The first version of the lab had an obvious trap, even though I didn't see it at first. It compared the most comfortable Prisma implementation — using include to fetch relations — against a manual join in JDBC. The result was predictable: JDBC measured 1 SQL/request, idiomatic Prisma measured 4 SQL/request on read-by-id, and latency reflected that.

Incorrect conclusion I almost published: "Prisma is slower because it emits more queries".

Correct conclusion: I was comparing different shapes. Prisma's include fires separate queries per relation — that's not a bug, it's the documented contract of the API. JDBC did a join because I wrote it that way. It's not fair to compare them without acknowledging that.

That friction changed the entire lab design: I needed three levels within each stack.

Three levels: naive, idiomatic, best-effort

Adding the level column to results/comparison.csv was the most important decision in the project. Without it, any results table is a trap for the reader.

naive: the most direct implementation possible, with no thought given to performance. In both stacks, this includes deliberate N+1 — per-task queries inside a loop.
idiomatic: the normal, maintainable way to write code in each stack. Prisma with include and _count, JDBC with the join any Java dev would write without obsessing over micro-optimizations.
best-effort: the tightest code the team would accept without it becoming a hack. For Prisma, this means dropping to $queryRaw when the shape is aggregational.

The read-by-id scenario with idiomatic Prisma measured 4 SQL/request due to include. The read-by-id-best-effort variant with $queryRaw dropped to 1 SQL/request — the same join JDBC uses. The PostgreSQL plan for that query is clean:

-- read-by-id-best-effort: same SQL in Prisma $queryRaw and in JdbcTemplate
select t.id, t.title, t.status, t.created_at as "createdAt",
       p.id as "projectId", p.name as "projectName",
       o.id as "organizationId", o.name as "organizationName",
       u.id as "assigneeId", u.display_name as "assigneeName"
from tasks t
join projects p on p.id = t.project_id
join organizations o on o.id = p.organization_id
join users u on u.id = t.assignee_id
where t.id = '00000000-0000-4000-0100-000000000001'::uuid
limit 1;
-- Execution Time: 0.242 ms, Buffers: shared hit=9

When Prisma and JDBC emit the same SQL, the PostgreSQL plan is identical. That closes the runtime debate: the bottleneck was the shape, not the client.

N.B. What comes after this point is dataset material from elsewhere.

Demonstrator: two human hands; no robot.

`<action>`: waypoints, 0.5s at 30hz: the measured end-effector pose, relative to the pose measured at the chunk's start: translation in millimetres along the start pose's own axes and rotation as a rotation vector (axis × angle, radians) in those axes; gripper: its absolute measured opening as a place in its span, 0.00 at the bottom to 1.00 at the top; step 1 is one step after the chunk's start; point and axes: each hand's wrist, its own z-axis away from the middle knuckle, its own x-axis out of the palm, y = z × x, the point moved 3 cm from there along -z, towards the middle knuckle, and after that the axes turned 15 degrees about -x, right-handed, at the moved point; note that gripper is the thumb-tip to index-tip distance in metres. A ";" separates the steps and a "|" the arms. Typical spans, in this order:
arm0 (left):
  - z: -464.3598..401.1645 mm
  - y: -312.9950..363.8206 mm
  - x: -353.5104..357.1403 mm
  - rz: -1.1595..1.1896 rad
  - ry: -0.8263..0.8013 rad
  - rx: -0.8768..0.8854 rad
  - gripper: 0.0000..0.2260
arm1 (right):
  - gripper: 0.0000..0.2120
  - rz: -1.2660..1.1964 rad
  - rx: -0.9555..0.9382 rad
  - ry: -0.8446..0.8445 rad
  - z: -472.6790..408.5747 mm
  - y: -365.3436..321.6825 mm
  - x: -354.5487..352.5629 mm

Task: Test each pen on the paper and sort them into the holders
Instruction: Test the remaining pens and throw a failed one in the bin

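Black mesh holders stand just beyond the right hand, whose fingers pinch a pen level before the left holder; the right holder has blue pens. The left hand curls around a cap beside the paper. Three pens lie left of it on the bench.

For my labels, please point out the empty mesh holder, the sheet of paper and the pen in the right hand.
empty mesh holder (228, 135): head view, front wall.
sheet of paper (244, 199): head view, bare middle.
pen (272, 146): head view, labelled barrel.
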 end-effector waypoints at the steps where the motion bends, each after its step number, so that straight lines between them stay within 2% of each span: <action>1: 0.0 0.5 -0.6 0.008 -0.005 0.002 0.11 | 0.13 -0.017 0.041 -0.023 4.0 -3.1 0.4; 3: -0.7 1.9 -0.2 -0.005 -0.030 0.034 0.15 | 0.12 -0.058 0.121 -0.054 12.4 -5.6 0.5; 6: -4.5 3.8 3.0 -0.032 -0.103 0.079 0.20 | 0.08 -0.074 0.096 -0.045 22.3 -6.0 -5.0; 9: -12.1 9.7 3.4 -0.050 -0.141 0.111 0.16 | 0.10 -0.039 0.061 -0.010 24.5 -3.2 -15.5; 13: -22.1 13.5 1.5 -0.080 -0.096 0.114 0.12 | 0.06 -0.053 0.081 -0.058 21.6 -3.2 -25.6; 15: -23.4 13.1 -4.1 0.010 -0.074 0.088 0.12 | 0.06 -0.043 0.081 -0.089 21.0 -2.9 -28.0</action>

N+1 is the usual villain, but the lab shows it with numbers

The n-plus-one-trap scenario exists to make explicit something every developer knows in theory but underestimates in practice. The naive level in both stacks fires individual queries per task — on a 50k-task dataset with concurrency 16, that scales brutally.

The biggest jump in the lab wasn't between Prisma and JDBC. It was between naive and idiomatic within Prisma. When you go from N+1 to include/_count, the reduction in SQL/request is immediate and visible in latency. After that, if you want to squeeze more, $queryRaw gives you another jump — but smaller than the first.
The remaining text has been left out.